Exercise details —
Would you return exactly the lines running from the one with "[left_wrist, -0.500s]" to the bottom of the listing below, and no others?

--------------------------------

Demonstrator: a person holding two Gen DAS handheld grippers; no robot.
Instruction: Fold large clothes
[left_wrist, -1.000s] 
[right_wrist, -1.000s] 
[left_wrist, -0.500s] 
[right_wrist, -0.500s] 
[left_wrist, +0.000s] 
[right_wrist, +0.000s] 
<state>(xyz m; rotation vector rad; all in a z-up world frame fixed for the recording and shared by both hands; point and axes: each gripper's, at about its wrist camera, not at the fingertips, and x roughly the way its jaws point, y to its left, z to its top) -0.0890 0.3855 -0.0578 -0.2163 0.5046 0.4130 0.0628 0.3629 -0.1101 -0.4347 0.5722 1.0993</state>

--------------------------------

Task result —
[left_wrist, -0.500s] 
[right_wrist, -0.500s] 
[left_wrist, +0.000s] 
[right_wrist, +0.000s] 
<state>(xyz m; rotation vector rad; all in a z-up world frame fixed for the recording and shared by both hands; point and axes: each gripper's, at about its wrist camera, not at the fingertips, and x roughly the way its jaws point, y to its left, z to its top) -0.0890 0.3855 -0.0578 -0.2163 0.5046 0.4130 0.0628 0.3629 -0.1101 -0.4347 0.5722 1.0993</state>

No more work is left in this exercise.